Fixing rebase rather than avoiding it

Sat Mar 6 08:01:28 GMT 2010

Stefan Monnier writes:

 > It is an arc.  Or rather, since the two commits have identical
 > contents, the two commits should be merged, which is why I'm saying
 > it should simply modify the existing commit by adding to its
 > history.

As patches, the two commits have equivalent contents, but in general
not identical (in some cases the abstract changes will be different
due to merge conflicts).  As revisions, the content will be quite
different.  My claim is that we want to be careful to avoid conflating
patch with revision in this context, although most of the time we do
not need to think too much about the matter.

 > > I don't think it can be represented by an arc between commits,
 > > because that would look like a merge,
 > 
 > What's wrong with that?

It's not a merge!  In particular, the content of the old base revision
is not merged into the rebased revisions.  The diff between a rebased
revision and the old base revision is likely to confuse the hell out
of the user, to borrow a phrase.[1]  It *is* useful to know that
sometimes, but I would normally diff the new base against the old
base to avoid polluting that information with rebased changes.

It is true that in the common case of a forward rebase on the same
mainline, that part of history is a subset of the history of the new
base, but this is just an accident, not part of the design of the
rebase operation.  Does it help if I mention that this common case is
what GNU Arch calls a "tla update"?

OTOH, rebase itself is implemented in the same way as "tla replay",
but the semantic contexts are different.  "tla replay" is intended to
work as "bzr merge --pull", while "git rebase" is a more generic
replay operation that can be used for cherry-picking.

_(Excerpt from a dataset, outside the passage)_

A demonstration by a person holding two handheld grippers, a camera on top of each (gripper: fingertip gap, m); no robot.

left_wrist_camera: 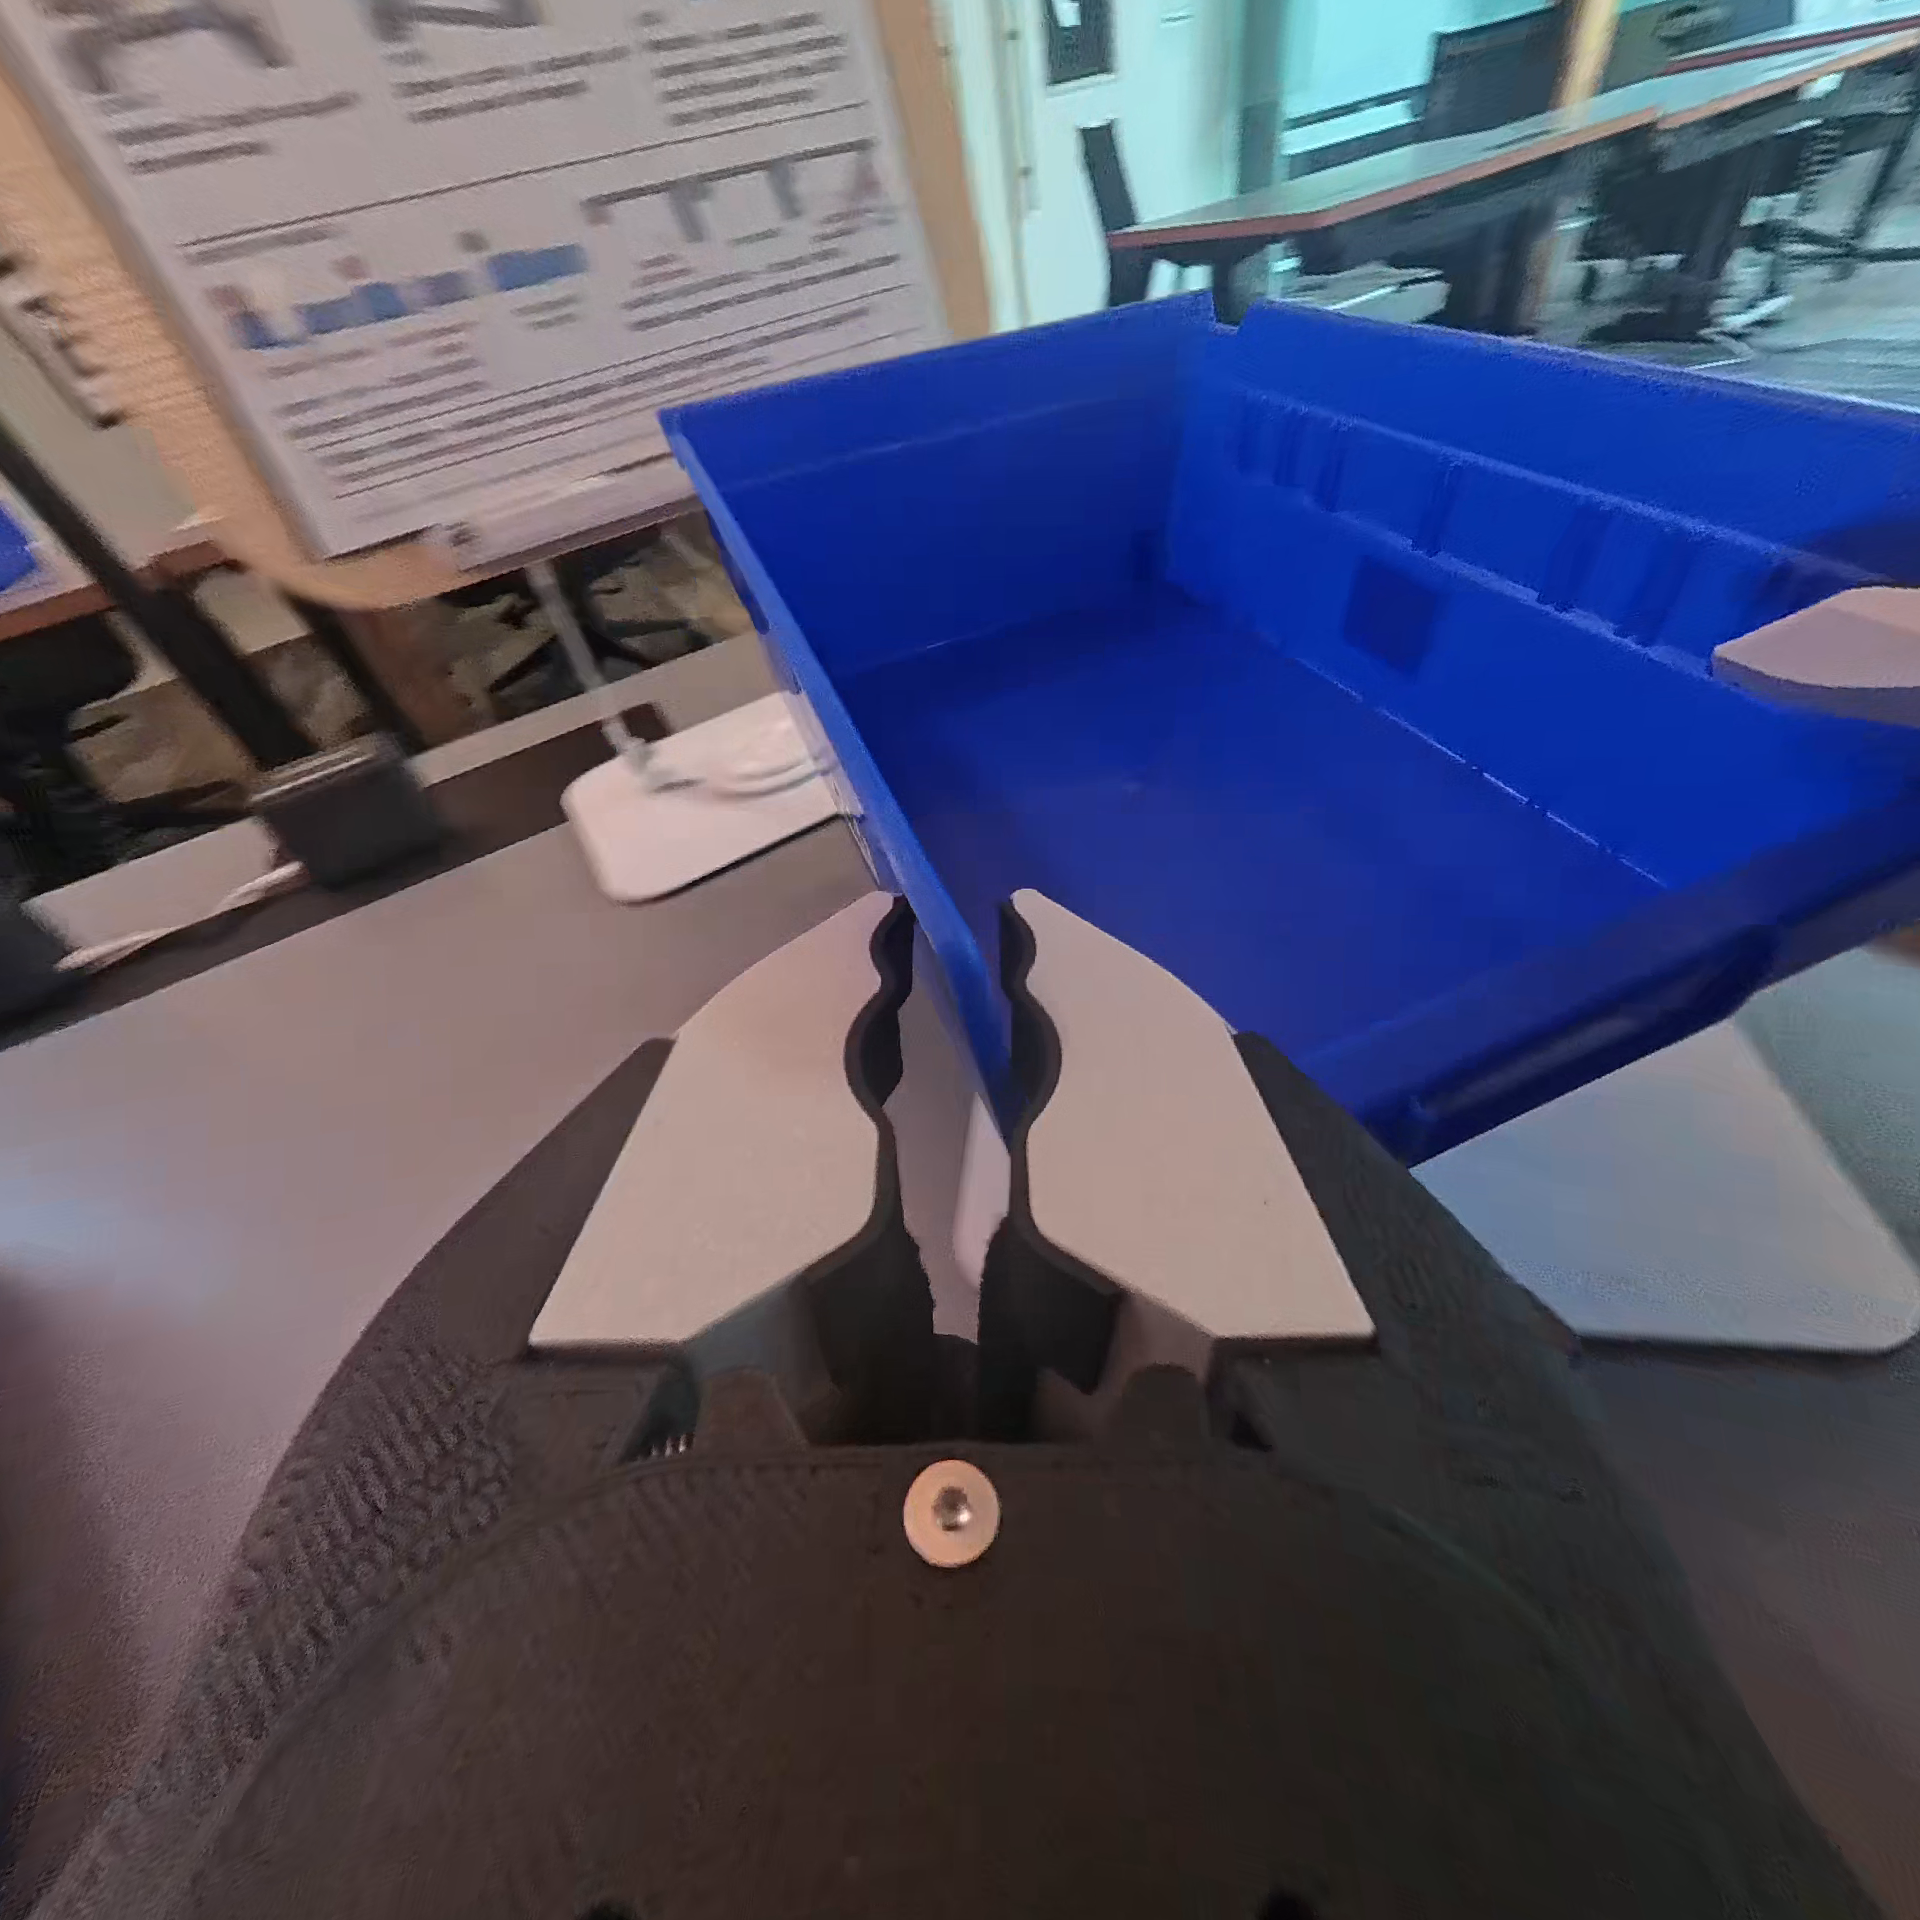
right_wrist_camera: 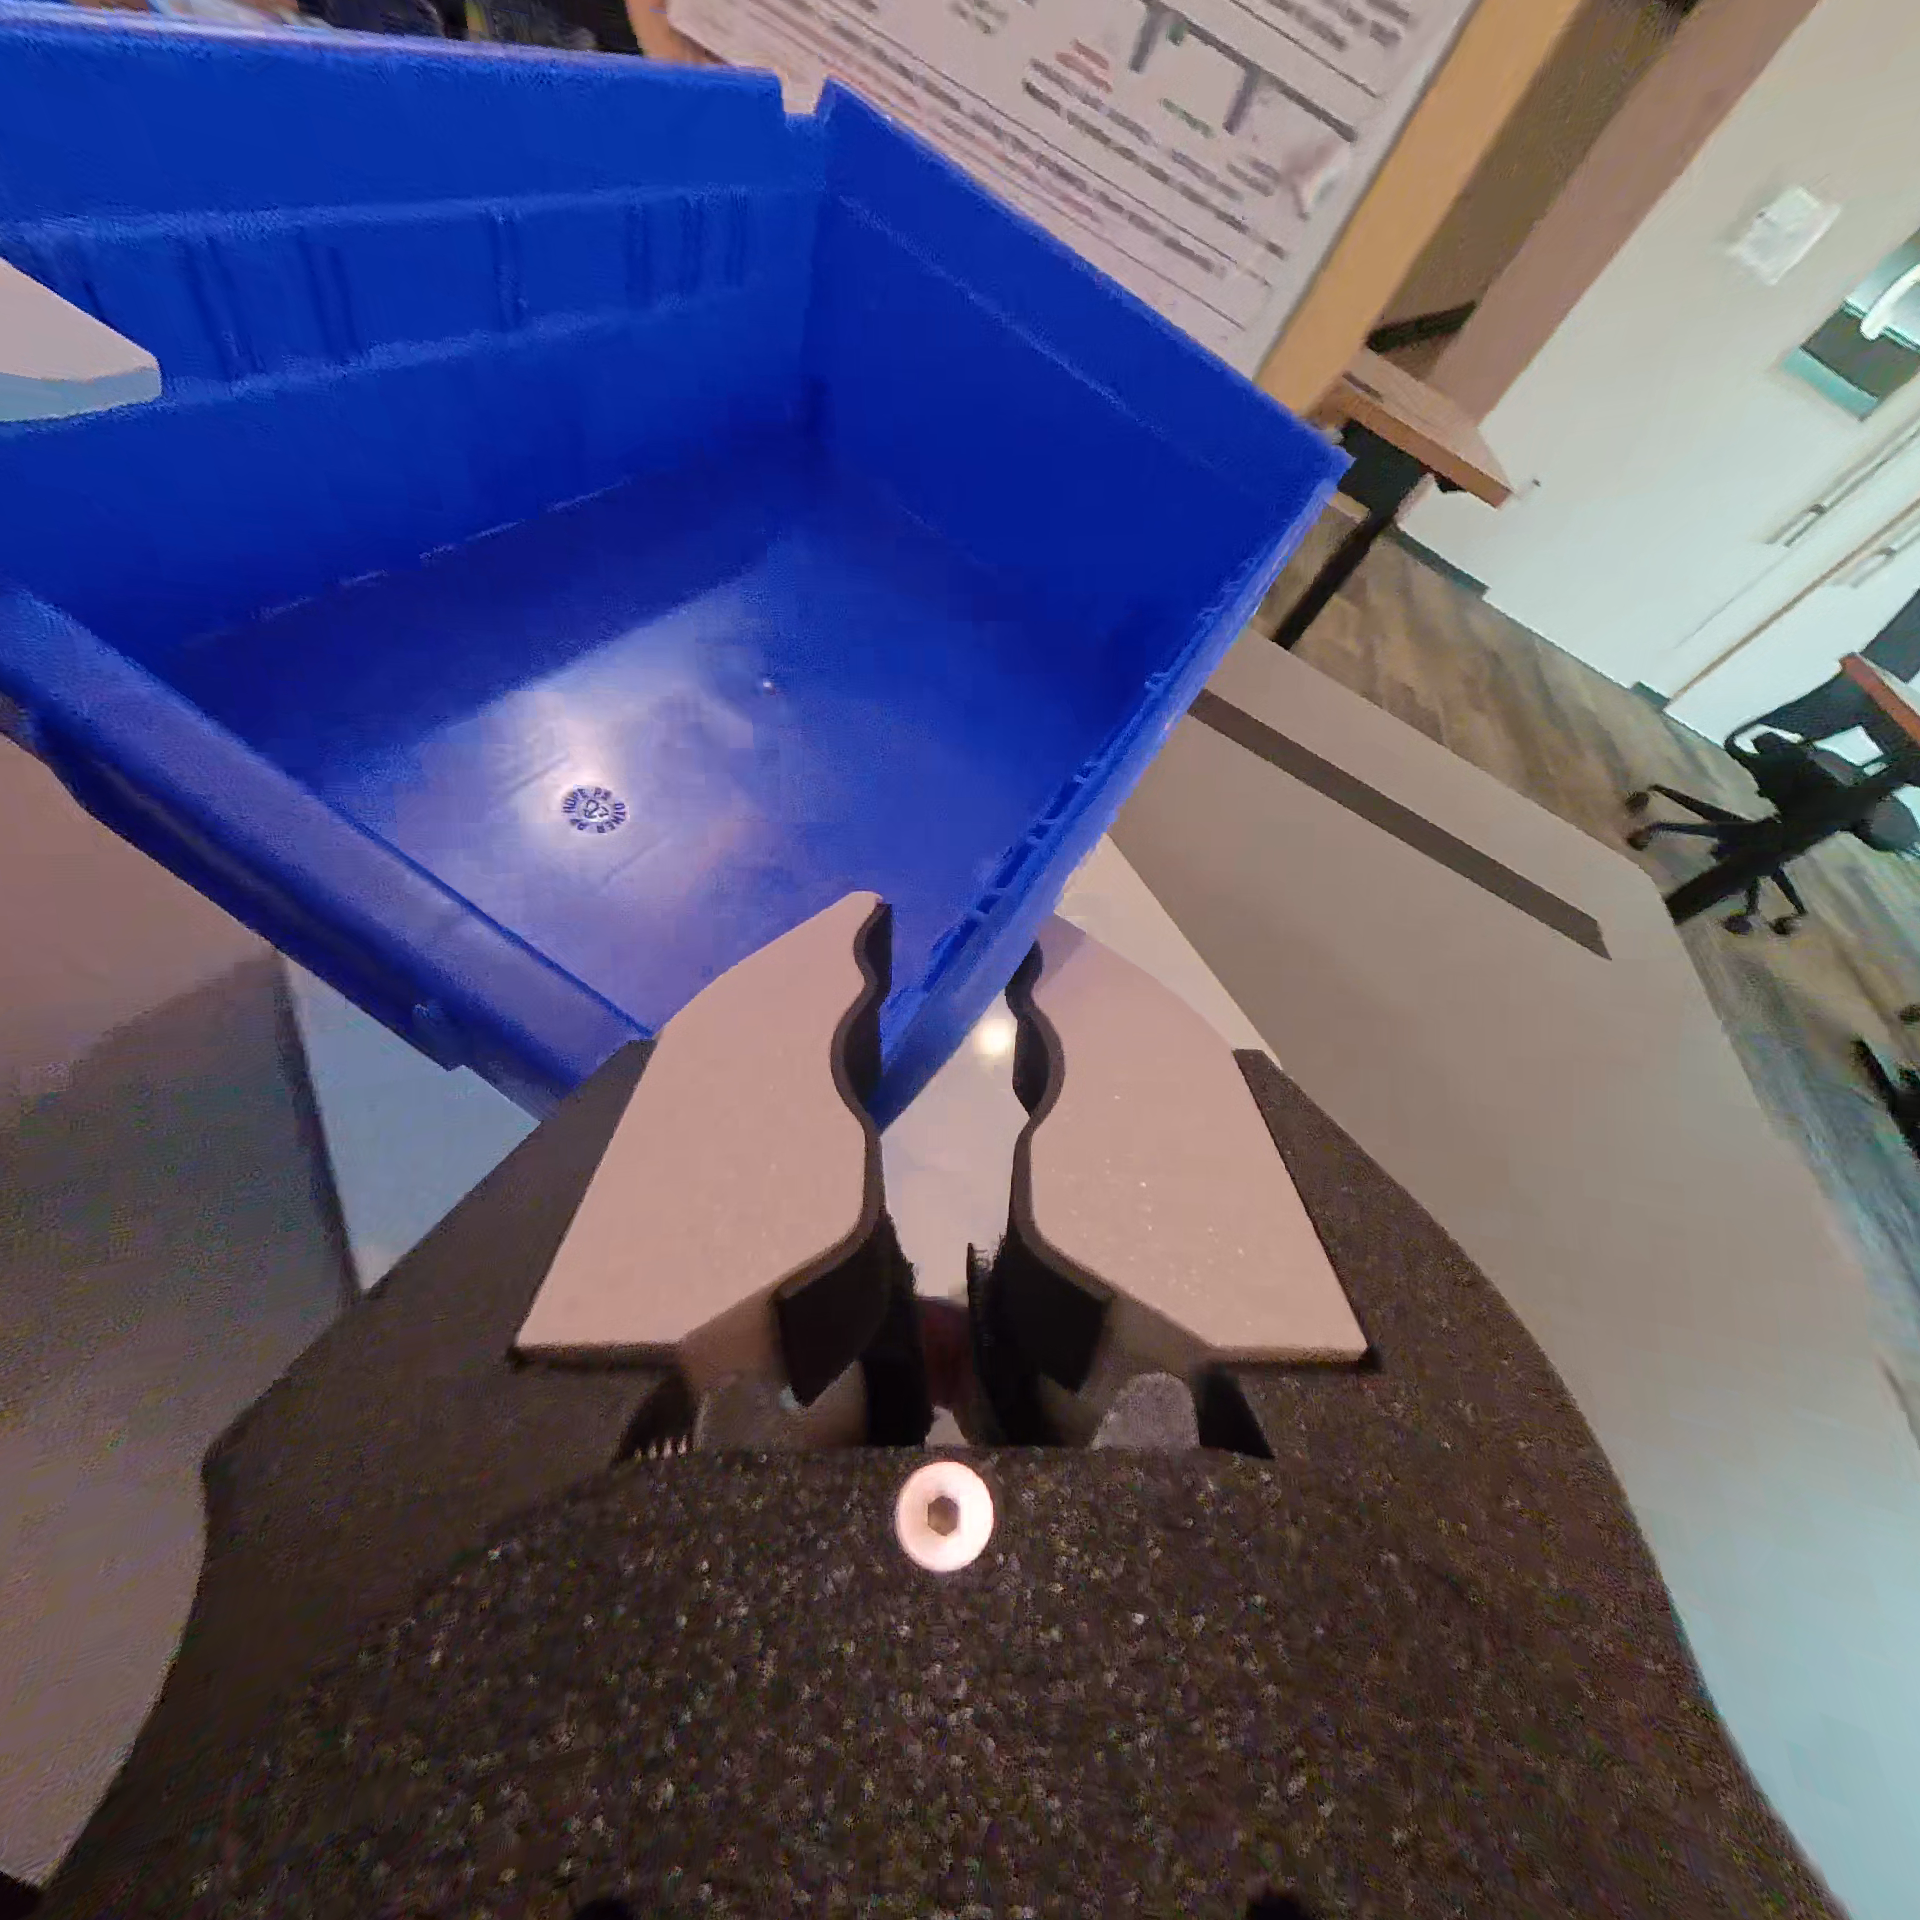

 > > I agree we'd like to be able to represent that idea, but I'm not sure
 > > how big a loss it is for day-to-day operations.
 > 
 > Let's simply imagine that you want to rebase a published branch.
 > Of course, it's currently not a "day-to-day" operation for one good
 > reason: current "rebase" would screw everyone who branched off of
 > that branch.

That's not what I meant by "day-to-day operation".  I'm talking about
"when would you care to know that the branch was rebased?"  IMO, in
day-to-day operations, the answer is mostly "don't bother me with such
trivia, just DTRT."  IMO most users would want to be notified of the
rebase at pull time, would then go look at the new log of the rebased
branch a little more carefully than usual ... and very likely never
again refer to the obsolete history's log.  The only time I can
imagine is when doing forensic analysis on really mysterious breakage.

When would you refer to the obsolete history?

(BTW, I don't insist on calling it "obsolete" if you feel that it's
useful to use another adjective.  That is the way I understand it,
though.)

 > as long as the connection between the new commit and the old one is
 > not recorded and usable by "pull/merge", you won't be able to use
 > rebase on a published branch.

Of course.  Nobody is saying otherwise.  I'm simply proposing that the
relationship between target and source of a rebase is different from
the relationship between a commit and its parent, and should be
implemented differently.

Footnotes: 
[1]  Any frequent user of Mercurial has surely been confronted with
such wacko diffs.  I assure you, they confused the hell out of me.